__Material provided__.

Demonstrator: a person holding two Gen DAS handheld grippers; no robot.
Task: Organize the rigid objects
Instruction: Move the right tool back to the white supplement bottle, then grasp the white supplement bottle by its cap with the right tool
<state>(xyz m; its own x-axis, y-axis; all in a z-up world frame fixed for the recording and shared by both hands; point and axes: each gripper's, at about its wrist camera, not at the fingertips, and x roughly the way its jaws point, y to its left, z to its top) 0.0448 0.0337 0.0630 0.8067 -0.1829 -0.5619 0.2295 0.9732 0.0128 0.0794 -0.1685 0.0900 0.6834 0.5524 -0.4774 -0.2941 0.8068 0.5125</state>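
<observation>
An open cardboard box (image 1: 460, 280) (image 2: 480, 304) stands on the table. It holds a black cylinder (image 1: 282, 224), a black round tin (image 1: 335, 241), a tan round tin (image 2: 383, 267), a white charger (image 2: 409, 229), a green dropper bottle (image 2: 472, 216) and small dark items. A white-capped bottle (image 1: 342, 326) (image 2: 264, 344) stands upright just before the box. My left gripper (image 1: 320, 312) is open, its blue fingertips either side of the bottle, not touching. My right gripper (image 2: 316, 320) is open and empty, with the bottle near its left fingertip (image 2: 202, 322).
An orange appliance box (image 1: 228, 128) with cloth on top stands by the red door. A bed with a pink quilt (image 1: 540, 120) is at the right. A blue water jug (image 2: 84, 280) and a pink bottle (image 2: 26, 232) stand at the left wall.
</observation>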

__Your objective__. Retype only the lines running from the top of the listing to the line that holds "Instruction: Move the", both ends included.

__Task answer__.
Demonstrator: a person holding two Gen DAS handheld grippers; no robot.
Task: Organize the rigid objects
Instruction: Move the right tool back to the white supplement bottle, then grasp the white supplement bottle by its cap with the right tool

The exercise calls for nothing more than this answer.